Лидия
Шрифт:
Именно тогда я признался ей, что люблю её.
Она промолчала.
Я проводил её до станции монорельса, где она сказала, что в театре было замечательно, что надо будет как-нибудь сходить туда снова, если, конечно, я сам не устал от этого повторяющегося по одному и тому же сценарию представления. Потом она сказала, что я могу опоздать в общежитие, которое закрывали на ночь (хотя я не опаздывал ни разу), и что не нужно дальше её провожать. А я сказал "до завтра", хотя знал, что завтра мы с ней не встретимся — был выходной, и она уезжала куда-то загород,
В тот день я вообще не поехал в общежитие.
Я стоял на станции монорельса, слушая, как искажённый голос — барахлил громкоговоритель, и каждая вторая гласная превращалась в пронзительный металлический звон — объявлял о прибытии поездов. Сначала на станции было людно, меня часто толкали, пытаясь втиснуться в переполненные вагоны, да и поезда приходили каждые пять минут, но вскоре всё вокруг неожиданно опустело, хотя голос под потолком по-прежнему резонировал и звенел, нарушая напряжённую тишину, если к перрону подходил очередной опаздывающий в ночь состав. А потом я остался совсем один.
Я спустился на улицу.
Уже наступила ночь, но на небе по-прежнему почти не было звёзд. Возвращаться в общежитие мне совсем не хотелось.

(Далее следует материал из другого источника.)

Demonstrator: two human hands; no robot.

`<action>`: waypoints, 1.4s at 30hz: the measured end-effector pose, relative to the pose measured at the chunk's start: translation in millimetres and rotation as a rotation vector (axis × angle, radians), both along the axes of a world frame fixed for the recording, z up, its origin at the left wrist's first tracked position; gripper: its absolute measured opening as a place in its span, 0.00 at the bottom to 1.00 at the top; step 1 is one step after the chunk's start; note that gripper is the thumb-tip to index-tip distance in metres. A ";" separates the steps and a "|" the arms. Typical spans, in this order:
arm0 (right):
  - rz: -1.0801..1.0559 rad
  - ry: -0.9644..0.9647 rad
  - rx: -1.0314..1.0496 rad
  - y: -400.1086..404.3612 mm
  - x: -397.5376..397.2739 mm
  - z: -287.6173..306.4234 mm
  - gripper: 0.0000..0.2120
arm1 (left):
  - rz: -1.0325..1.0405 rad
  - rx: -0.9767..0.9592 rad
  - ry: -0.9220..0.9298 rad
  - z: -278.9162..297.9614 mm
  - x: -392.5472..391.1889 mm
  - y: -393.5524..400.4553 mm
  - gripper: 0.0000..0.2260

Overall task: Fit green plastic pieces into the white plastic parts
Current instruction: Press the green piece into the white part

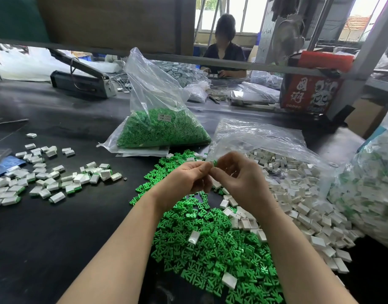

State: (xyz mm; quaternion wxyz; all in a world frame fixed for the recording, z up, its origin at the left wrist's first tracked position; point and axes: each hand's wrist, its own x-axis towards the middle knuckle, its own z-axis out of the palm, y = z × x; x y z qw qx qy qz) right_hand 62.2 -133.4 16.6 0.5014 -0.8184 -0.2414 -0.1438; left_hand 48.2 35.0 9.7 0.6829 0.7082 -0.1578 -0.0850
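My left hand and my right hand meet above the table, fingertips together. Between them they pinch a small green plastic piece; any white part there is hidden by my fingers. Below my hands spreads a loose heap of green pieces with a few white parts lying on it. To the right, white plastic parts spill from an open clear bag. At the left lie several white parts with green inserts.
A clear bag of green pieces stands behind the heap. Another bag of fitted parts sits at the far right. A heat sealer and a red box stand at the back, where another person works.
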 end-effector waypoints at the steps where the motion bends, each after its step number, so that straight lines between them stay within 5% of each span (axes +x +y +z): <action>1: -0.010 0.005 0.028 0.1 -0.1 0.0 0.08 | 0.007 0.021 0.002 -0.3 0.9 0.2 0.18; 12: -0.005 0.060 0.106 2.9 0.1 -5.0 0.06 | 0.056 0.112 0.052 -1.0 6.7 4.4 0.22; 20: -0.110 -0.013 0.091 3.5 5.8 -15.6 0.05 | 0.219 -0.194 0.136 -2.7 12.9 -6.2 0.02; 42: -0.182 -0.165 0.055 5.7 4.4 -16.6 0.07 | 0.348 -0.302 0.159 7.3 6.7 -19.3 0.07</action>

Я зашагал по направлению к космическому театру, как если бы собирался посетить ещё один, ночной сеанс, в котором не было бы ни закатов, ни рассветов, ни путешествий сквозь звёзды на сверхсветовых скоростях — только полное солнечное затмение продолжительностью в один час.

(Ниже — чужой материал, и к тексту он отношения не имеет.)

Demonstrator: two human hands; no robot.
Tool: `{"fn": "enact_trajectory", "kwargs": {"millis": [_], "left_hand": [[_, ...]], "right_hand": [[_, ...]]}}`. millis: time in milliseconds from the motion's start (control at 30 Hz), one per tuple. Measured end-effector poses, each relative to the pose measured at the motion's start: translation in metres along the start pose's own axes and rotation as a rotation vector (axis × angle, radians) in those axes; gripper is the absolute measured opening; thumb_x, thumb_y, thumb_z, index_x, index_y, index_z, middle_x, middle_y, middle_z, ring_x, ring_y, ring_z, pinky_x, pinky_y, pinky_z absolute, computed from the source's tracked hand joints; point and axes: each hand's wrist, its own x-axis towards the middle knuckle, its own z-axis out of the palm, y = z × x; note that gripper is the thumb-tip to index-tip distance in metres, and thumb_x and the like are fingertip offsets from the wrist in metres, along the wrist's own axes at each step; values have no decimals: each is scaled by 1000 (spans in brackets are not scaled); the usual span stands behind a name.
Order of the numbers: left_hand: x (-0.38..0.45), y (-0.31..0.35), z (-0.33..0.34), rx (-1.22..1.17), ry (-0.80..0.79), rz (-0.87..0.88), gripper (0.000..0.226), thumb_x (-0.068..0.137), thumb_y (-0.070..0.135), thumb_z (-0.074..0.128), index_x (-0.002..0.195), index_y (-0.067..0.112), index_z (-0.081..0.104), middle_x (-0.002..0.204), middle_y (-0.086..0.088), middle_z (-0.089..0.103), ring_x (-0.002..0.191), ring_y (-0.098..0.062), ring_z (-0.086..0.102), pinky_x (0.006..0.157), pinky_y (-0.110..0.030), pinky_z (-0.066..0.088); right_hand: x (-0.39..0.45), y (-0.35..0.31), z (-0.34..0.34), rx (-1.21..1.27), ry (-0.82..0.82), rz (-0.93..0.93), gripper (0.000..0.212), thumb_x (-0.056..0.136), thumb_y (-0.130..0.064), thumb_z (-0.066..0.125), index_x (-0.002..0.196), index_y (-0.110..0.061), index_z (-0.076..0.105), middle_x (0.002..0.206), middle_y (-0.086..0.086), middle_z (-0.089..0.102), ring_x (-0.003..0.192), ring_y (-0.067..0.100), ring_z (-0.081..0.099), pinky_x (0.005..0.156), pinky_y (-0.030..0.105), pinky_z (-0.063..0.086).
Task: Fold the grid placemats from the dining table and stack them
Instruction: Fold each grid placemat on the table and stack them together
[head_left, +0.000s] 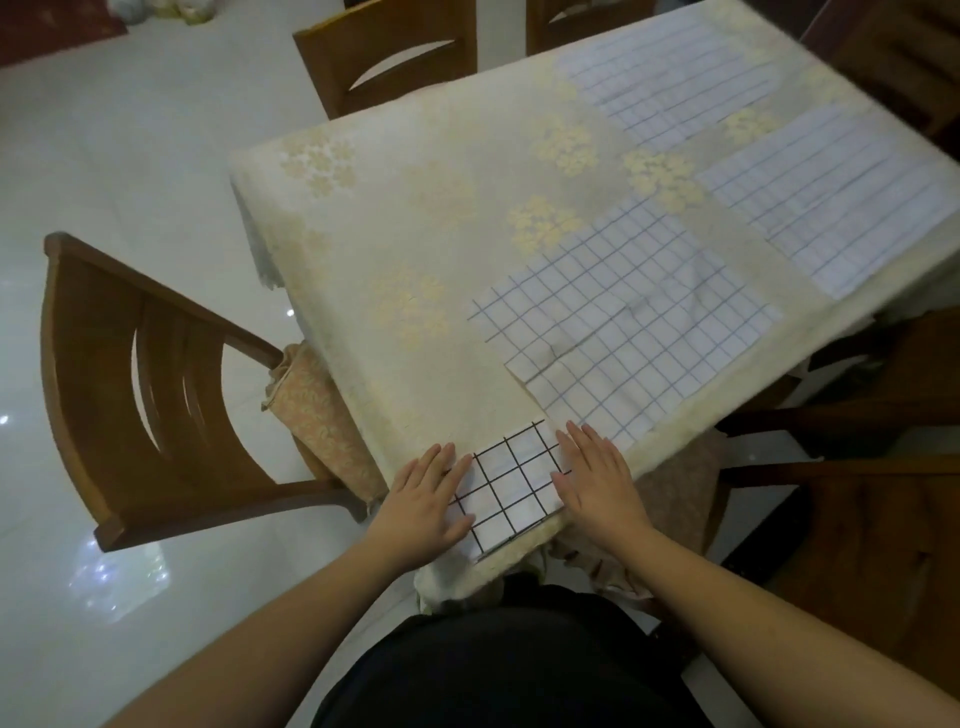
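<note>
A small folded white placemat with a black grid (511, 483) lies at the near corner of the dining table (415, 208). My left hand (428, 496) lies flat on its left edge, fingers straight. My right hand (595, 480) lies flat on its right edge, fingers straight too. Just beyond it a larger grid placemat (623, 317) lies spread out, slightly creased. Two more grid placemats lie flat farther off, one at the right edge (831, 202) and one at the far end (670, 73).
The table wears a cream floral cloth. A wooden chair (140, 374) with a cushion stands at the left, two more chairs (395, 52) at the far side, and dark wooden chairs (857, 467) at the right. The floor is glossy white tile.
</note>
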Motion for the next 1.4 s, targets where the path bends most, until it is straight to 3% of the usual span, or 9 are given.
{"fn": "enact_trajectory", "kwargs": {"millis": [100,167,367,667,833,1000,1067,1200,1400], "left_hand": [[16,4,-18,-56,34,21,65,90,50,29,148,21,37,151,-6,41,141,-26,36,111,-40,32],[29,8,-30,-89,24,33,53,94,42,39,142,20,45,142,-5,48,131,-24,46,104,-39,40],[63,18,-57,-109,39,105,42,98,34,47,138,22,49,136,0,51,120,-20,52,95,-35,46],[117,15,-79,123,91,124,39,91,20,59,130,13,58,130,-9,59,117,-29,56,88,-42,48],[146,13,-73,289,12,132,62,76,10,73,135,12,54,131,-15,59,115,-35,59,80,-45,53],[172,21,-76,524,-43,171,78,68,12,77,141,14,48,144,-15,49,128,-35,51,80,-50,50],[179,28,-81,597,-46,203,76,70,15,77,140,13,48,147,-15,46,132,-34,47,83,-51,49],[198,32,-85,660,-10,217,67,61,8,78,124,8,56,127,-15,55,116,-35,52,71,-46,47],[213,30,-90,642,96,285,42,55,1,76,95,7,65,102,-14,60,89,-33,57,61,-41,43]], "right_hand": [[0,-5,-15,65,72,51,70,93,-54,14,151,-18,30,158,2,27,147,18,19,119,34,9],[1,-5,-24,93,109,85,68,91,-53,19,145,-18,41,151,3,39,140,20,31,116,37,20],[-2,5,-46,144,161,130,41,97,-30,49,136,-19,50,135,-2,52,128,17,44,108,33,30],[10,17,-43,60,-45,195,40,97,-35,45,135,-22,51,131,0,55,118,20,50,97,34,37],[22,19,-27,-25,-58,184,35,93,-39,49,123,-21,52,119,2,55,107,24,51,87,37,40],[29,23,-16,-97,14,210,31,64,-28,80,89,-19,66,83,-1,60,72,19,57,62,32,46],[31,24,-13,-137,43,189,31,56,-19,83,82,-18,65,77,-1,60,67,19,56,60,32,47],[33,27,-13,-185,67,128,33,50,-9,82,75,-16,61,71,1,57,64,20,55,61,32,47],[36,33,-25,-178,67,142,32,49,-11,83,69,-17,60,66,0,57,59,19,54,55,32,43]]}}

Я дошёл до светофора, соединявшего два рассечённых проезжей частью тротуара. Машин не было, но светофор светился угрожающим красным светом, запрещая идти. Я спустился с тротуара. Сдавленный голос электронного советчика ожил, возник из пустоты, и заскрежетал мне в спину — "ждите, пока загорится зелёный", "ждите, пока загорится зелёный". Я не стал ждать.

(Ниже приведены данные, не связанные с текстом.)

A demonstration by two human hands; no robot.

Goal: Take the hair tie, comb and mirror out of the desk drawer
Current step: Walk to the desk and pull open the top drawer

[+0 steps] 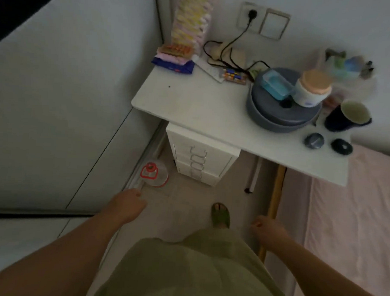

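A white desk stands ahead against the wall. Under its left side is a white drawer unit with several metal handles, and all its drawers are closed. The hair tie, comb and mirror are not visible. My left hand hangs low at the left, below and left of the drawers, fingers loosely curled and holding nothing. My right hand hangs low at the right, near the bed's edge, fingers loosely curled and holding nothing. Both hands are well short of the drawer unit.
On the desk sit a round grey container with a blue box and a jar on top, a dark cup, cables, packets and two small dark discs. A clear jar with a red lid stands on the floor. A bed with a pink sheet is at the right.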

Я пошёл дальше, вниз по улице, навстречу запоздалым сонным прохожим, которые отводили от меня глаза. Я всё ещё чувствовал на губах её поцелуй.
Театр был уже закрыт.
Где-то далеко впереди меня бессмысленные прожектора освещали низкие тучи — как свет маяков, благодаря которым небесные корабли могли вернуться домой, даже если погасло солнце. Мощные лучи поднимались вверх, к невидимым звёздам, скрещивались, указывая в противоположные стороны, словно никак не могли определиться с выбором верного вектора пути и, высветив на пустом, почти чёрном небе зависшие над домами грозовые облака, стремглав падали вниз, исчезая за высокими глыбами многоэтажек.
Я продолжил свой спуск по улице, к странному прожекторному свету. Ночной город выглядел уродливым и пустым, а свет, лившийся ото всюду — из окон домов, с зациклившихся реклам, из фонарей, напоминавших планеты — лишь усиливал ощущение гнетущей темноты, которая меня окружала.
Я и сам не понимал, что со мной не так.
Я бродил по ночным улицам, пока у меня не отнялись ноги, вспоминая, как Лида смотрела на меня, как затягивало чёрной тенью ненастоящее солнце, как Лида от меня отстранилась и попросила её не провожать.
А потом я увидел настоящий, а не голографический рассвет.
Фасады
Я встал посреди улицы, тут же забыв о своих отнимающихся ногах и долго смотрел на рассвет. Повсюду ещё горел ночной свет — фонари, уютная подсветка фасадов, — а небо уже заливало цветом — сначала оранжевым, потом жёлтым, потом голубым.
Я вернулся в общежитие первым же поездом и тут же свалился в постель. Разбудил меня ближе к полудню телефонный звонок. Я взял суазор и увидел фотографию Лиды — ту самую, из соцветия, где она, не попав в фокус, стыдливо отворачивалась от фотографа точно так же, как отвернулась вчера от меня.
Под фотографией светилась большая зелёная кнопка "Ответить".
Я вздохнул и надавил на экран пальцем. Трель звонка мгновенно оборвалась, и из динамика суазора послышался…
76
— Назовите ваше имя!
Дребезжащий металлический голос взорвался у меня в ушах, и я обхватил голову руками. Перед глазами всё поплыло. Мне даже показалось, что завибрировали стены.
Я слез с кровати и, покачиваясь, встал босыми ногами на промёрзлый пол. Красный глазок камеры над дверью пристально следил за моими движениями.
— Назовите ваше имя!
— Имя? — спросил я.
Безжизненный свет слепил глаза.
— Вы что… смеётесь надо мной? Да кто вы вообще такие?
— Назовите ваше имя! — проскрежетал голос.
Сощурившись, я посмотрел в потолок, с которого доносился командный голос.
— Я на Венере? — спросил я.
— Пожалуйста, назовите ваше имя, — повторил голос.
— Я уже сто раз говорил, — сказал я. — Меня зовут Алексей Тихонов. Я техник-навигатор второго разряда корабля Ахилл. Вы довольны?
Голос на несколько секунд замолк.
— Назовите ваш возраст, — раздался, наконец, ответ.
Я вздохнул и осмотрелся по сторонам, хотя знал, что нахожусь всё в той пустой светящейся комнате, где нет ничего, кроме металлического унитаза и приваренной к полу кровати.
— Назовите ваш возраст, — настаивал голос.
Я подошёл к двери и уставился в красный глазок камеры.
— Почему вы каждый день задаёте одни и те же вопросы? — спросил я. — Проверяете, не забыл ли я, кто я такой? Это какой-то тест или просто…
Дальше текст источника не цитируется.